- TASK DIRECTIONS:
Only the text belongs in the copy. Transcribe the data exactly and drop any pictures.

- SOURCE DATA:

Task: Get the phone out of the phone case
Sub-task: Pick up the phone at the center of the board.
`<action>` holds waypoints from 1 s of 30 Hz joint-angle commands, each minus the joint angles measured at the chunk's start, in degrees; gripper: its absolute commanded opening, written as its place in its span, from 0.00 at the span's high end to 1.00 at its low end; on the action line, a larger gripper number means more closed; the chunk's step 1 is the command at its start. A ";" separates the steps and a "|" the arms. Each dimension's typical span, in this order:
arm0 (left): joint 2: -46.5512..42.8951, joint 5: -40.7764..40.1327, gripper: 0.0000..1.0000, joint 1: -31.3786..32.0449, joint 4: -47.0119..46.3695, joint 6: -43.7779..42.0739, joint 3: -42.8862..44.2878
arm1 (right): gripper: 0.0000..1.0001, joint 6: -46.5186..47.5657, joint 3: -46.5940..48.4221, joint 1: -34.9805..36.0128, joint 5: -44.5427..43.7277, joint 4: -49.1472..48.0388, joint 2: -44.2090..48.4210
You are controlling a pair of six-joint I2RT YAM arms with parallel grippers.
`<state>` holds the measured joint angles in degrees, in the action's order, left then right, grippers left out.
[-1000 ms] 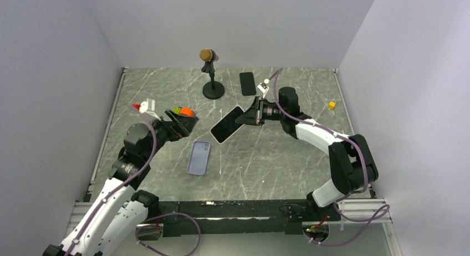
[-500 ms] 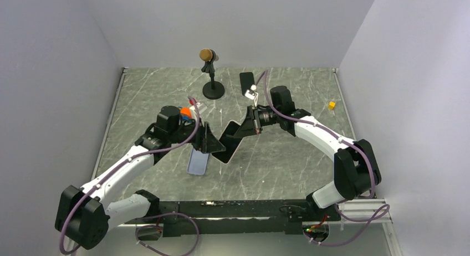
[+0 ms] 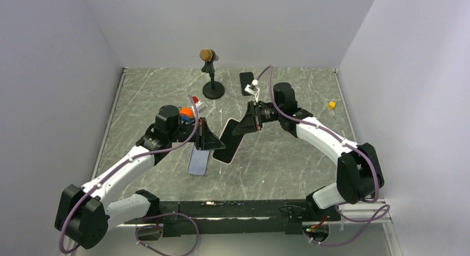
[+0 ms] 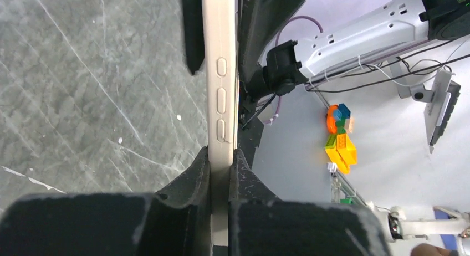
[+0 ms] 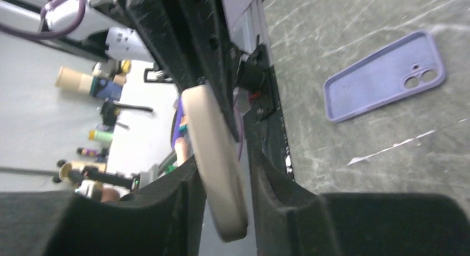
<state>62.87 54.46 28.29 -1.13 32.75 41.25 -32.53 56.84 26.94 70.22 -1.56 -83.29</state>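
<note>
Phone sits in its beige case, not separated. It is up off the bench, in the air on the arm-base side of the stand. Dark screen visible from above, slab slanted.

Left end effector: clenched on the cased phone. Wrist view shows one finger pressed on each face, with the beige edge and its three side buttons turned toward the lens.

Right end effector: also grasping the cased phone, at the end nearer the stand. Wrist view shows a rounded beige corner pinched between the fingers.

The two end effectors are close together, with the phone spanning between them.

Purple case: flat on the bench, no phone in it, camera cutout toward the stand. It lies nearer the bases than the stand, beside the held phone.

Black phone: flat on the bench, just right of the stand.

Yellow block: well right of the stand.

Coloured bricks: left of the stand and nearer the bases, partly hidden by the left arm.
</note>
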 commanded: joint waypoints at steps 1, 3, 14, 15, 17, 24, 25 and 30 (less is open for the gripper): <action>-5.62 -4.70 1.00 1.00 -16.55 8.39 -3.73 | 0.55 -16.78 -2.65 1.11 -8.71 -17.15 1.96; -7.09 -6.34 1.00 0.96 -24.03 13.35 -5.98 | 0.49 -23.44 -6.59 2.24 -9.37 -28.30 2.60; -6.70 -6.77 1.00 0.85 -32.11 22.01 -6.01 | 1.00 -45.91 -11.74 3.12 -12.29 -60.52 -1.36; -6.79 -6.99 1.00 0.88 -29.59 21.21 -4.92 | 1.00 -45.87 -11.79 3.05 -12.47 -60.26 -1.22; -7.05 -8.69 0.85 0.89 -15.27 15.89 -0.90 | 1.00 -43.28 -12.07 2.47 -13.93 -55.69 0.03; -9.07 -10.24 0.34 0.77 -3.63 9.41 -1.02 | 1.00 -36.30 -9.98 -1.48 -13.81 -44.47 3.71; -9.24 -9.48 0.34 0.72 -5.08 10.07 -1.89 | 1.00 -35.84 -9.39 -1.88 -13.12 -43.51 3.63; -8.87 -6.42 0.54 0.67 -8.82 11.67 -3.59 | 1.00 -34.00 -7.93 -3.43 -11.83 -40.34 5.87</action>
<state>54.50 44.82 28.91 -7.66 44.62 38.54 -68.51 45.06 24.58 58.37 -42.81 -81.95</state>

- EXERCISE OUTPUT:
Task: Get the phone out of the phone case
Sub-task: Pick up the phone at the center of the board.
`<action>` holds waypoints from 1 s of 30 Hz joint-angle commands, each minus the joint angles measured at the chunk's start, in degrees; gripper: its absolute commanded opening, written as its place in its span, from 0.00 at the span's high end to 1.00 at its low end; on the action line, a larger gripper number means more closed; the chunk's step 1 is the command at its start. A ";" separates the steps and a "|" the arms. Each dimension's typical span, in this order:
arm0 (left): joint 2: -46.5512..42.8951, joint 5: -40.7764..40.1327, gripper: 0.0000..1.0000, joint 1: -31.3786..32.0449, joint 4: -47.0119..46.3695, joint 6: -43.7779..42.0739, joint 3: -42.8862..44.2878
arm1 (right): gripper: 0.0000..1.0001, joint 6: -46.5186..47.5657, joint 3: -46.5940..48.4221, joint 1: -34.9805..36.0128, joint 5: -44.5427..43.7277, joint 4: -49.1472..48.0388, joint 2: -44.2090..48.4210
You are controlling a pair of six-joint I2RT YAM arms with parallel grippers.
`<state>` holds the measured joint angles in degrees, in the action's order, left then right, grippers left out.
[-1000 ms] 
[-500 ms] 
[+0 ms] 
[+0 ms] 
[+0 ms] 
<state>62.87 54.46 28.29 -1.13 32.75 41.25 -32.53 56.84 26.94 70.22 -1.56 -83.29</state>
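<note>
Phone sits in its beige case, not separated. It is up off the bench, in the air on the arm-base side of the stand. Dark screen visible from above, slab slanted.

Left end effector: clenched on the cased phone. Wrist view shows one finger pressed on each face, with the beige edge and its three side buttons turned toward the lens.

Right end effector: also grasping the cased phone, at the end nearer the stand. Wrist view shows a rounded beige corner pinched between the fingers.

The two end effectors are close together, with the phone spanning between them.

Purple case: flat on the bench, no phone in it, camera cutout toward the stand. It lies nearer the bases than the stand, beside the held phone.

Black phone: flat on the bench, just right of the stand.

Yellow block: well right of the stand.

Coloured bricks: left of the stand and nearer the bases, partly hidden by the left arm.
</note>
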 commanded: joint waypoints at steps 1, 3, 14, 15, 17, 24, 25 and 30 (less is open for the gripper): <action>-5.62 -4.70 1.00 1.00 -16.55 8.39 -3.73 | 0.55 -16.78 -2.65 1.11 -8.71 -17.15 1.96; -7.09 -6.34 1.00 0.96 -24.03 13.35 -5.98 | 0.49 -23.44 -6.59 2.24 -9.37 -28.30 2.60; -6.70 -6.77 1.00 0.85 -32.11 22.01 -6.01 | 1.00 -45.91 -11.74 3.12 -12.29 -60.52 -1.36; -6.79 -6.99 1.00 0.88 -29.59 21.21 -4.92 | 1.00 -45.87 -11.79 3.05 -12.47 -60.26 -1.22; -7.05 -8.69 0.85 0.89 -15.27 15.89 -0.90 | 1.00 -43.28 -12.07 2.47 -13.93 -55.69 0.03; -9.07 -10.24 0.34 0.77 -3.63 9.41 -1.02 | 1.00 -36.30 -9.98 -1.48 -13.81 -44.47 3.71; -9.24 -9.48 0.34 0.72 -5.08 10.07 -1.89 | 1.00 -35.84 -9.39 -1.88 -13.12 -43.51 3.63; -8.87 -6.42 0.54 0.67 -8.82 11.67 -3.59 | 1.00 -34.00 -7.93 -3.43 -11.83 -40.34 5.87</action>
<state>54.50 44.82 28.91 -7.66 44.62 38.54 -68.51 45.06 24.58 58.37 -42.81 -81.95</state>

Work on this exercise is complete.